__WHAT TO PRODUCE__
In the entries that follow, find the word "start" and report each line it is on.

__DATA UNDER STUDY__
========

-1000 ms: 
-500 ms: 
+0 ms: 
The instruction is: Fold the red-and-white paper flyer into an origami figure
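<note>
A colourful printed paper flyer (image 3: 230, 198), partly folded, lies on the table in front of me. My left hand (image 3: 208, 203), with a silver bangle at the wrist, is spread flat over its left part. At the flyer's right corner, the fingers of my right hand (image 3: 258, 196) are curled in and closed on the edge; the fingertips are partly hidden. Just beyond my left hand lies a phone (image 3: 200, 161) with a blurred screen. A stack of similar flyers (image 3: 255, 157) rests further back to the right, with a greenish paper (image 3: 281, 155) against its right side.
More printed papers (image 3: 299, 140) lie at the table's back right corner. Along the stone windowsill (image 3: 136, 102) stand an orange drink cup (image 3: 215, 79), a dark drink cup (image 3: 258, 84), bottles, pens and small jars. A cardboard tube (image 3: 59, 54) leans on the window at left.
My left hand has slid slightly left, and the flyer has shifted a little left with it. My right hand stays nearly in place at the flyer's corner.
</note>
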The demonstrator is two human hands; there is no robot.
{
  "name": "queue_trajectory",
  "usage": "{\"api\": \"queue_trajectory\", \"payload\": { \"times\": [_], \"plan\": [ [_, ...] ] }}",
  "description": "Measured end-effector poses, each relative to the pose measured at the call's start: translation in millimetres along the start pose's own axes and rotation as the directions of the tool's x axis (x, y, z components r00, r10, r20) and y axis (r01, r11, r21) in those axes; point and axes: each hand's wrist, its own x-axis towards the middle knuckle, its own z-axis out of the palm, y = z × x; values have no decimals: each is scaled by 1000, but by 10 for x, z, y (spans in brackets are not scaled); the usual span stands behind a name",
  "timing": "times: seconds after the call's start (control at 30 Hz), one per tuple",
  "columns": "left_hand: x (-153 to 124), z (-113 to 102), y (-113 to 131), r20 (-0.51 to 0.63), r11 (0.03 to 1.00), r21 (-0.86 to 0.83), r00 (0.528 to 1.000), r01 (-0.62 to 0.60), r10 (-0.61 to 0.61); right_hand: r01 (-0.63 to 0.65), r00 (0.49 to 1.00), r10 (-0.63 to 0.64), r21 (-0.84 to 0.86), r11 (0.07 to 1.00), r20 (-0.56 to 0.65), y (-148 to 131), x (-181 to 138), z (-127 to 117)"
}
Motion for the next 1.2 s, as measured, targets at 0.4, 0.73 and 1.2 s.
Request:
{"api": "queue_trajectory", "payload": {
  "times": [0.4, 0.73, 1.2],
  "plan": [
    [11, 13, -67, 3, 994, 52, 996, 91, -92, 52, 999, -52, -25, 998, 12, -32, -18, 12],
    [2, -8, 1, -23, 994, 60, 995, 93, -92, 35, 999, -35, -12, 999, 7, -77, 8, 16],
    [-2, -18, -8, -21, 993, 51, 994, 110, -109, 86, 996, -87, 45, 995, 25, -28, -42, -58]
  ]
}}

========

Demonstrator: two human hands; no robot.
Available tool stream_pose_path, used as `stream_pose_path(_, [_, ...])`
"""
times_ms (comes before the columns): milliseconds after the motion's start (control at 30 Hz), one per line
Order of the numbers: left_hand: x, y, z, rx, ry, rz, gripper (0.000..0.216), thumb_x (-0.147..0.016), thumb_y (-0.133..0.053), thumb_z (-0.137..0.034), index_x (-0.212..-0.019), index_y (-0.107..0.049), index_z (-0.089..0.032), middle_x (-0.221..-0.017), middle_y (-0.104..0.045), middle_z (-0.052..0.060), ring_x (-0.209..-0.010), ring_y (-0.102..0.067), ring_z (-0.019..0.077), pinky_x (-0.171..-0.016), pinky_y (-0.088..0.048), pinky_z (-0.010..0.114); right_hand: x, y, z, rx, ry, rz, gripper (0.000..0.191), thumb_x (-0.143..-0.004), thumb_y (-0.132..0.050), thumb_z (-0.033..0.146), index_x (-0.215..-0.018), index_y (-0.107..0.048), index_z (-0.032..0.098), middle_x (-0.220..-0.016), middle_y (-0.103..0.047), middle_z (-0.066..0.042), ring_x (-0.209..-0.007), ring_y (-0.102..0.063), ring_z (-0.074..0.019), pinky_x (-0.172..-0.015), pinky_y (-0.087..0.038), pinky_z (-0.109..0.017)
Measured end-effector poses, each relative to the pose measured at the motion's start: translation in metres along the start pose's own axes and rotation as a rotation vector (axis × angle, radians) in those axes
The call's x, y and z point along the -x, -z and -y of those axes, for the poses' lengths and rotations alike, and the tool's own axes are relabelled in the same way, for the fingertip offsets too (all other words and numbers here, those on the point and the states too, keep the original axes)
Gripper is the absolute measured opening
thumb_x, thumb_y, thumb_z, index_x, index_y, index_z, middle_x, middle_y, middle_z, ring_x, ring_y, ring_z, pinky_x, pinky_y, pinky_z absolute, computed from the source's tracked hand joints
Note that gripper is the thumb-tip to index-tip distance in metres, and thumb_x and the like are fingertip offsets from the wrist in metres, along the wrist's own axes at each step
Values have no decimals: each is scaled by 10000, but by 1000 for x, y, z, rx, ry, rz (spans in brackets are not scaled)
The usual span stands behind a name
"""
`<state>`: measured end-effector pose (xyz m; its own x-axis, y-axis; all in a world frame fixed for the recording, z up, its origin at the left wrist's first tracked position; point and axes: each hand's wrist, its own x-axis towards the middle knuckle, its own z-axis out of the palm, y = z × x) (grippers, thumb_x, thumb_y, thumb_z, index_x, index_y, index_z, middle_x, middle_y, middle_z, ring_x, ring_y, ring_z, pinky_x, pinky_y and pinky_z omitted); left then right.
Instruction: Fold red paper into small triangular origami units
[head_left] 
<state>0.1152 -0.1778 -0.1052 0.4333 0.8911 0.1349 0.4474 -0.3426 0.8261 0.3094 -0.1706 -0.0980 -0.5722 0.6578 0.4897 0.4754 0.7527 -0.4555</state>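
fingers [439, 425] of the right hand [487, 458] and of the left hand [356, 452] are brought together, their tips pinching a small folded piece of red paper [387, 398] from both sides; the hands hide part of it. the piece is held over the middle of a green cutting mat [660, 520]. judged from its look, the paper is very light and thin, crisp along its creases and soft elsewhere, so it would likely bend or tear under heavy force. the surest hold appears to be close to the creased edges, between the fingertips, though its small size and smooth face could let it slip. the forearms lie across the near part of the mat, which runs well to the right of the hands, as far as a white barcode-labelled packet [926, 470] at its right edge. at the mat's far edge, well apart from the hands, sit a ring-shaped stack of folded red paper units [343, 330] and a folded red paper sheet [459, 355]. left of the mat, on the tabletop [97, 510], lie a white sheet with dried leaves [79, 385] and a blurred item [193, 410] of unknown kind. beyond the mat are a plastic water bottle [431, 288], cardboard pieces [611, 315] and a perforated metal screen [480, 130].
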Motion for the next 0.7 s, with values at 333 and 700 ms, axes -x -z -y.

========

__EXERCISE OUTPUT__
  "description": "Measured end-effector poses, each relative to the pose measured at the call's start: translation in millimetres along the start pose's own axes and rotation as the directions of the tool's x axis (x, y, z components r00, r10, r20) and y axis (r01, r11, r21) in those axes; point and axes: each hand's wrist, its own x-axis towards the middle knuckle, its own z-axis out of the palm, y = z × x; values have no decimals: each is scaled by 1000, but by 10 for x, z, y (spans in brackets are not scaled); the usual span stands behind a name",
  "timing": "times: seconds after the call's start (control at 30 Hz), one per tuple",
times_ms (comes before the columns): milliseconds after the motion's start (control at 30 Hz), one per line
Measured end-effector poses, each relative to the pose measured at the motion's start: translation in metres along the start pose's own axes and rotation as a rotation vector (axis × angle, radians) in those axes

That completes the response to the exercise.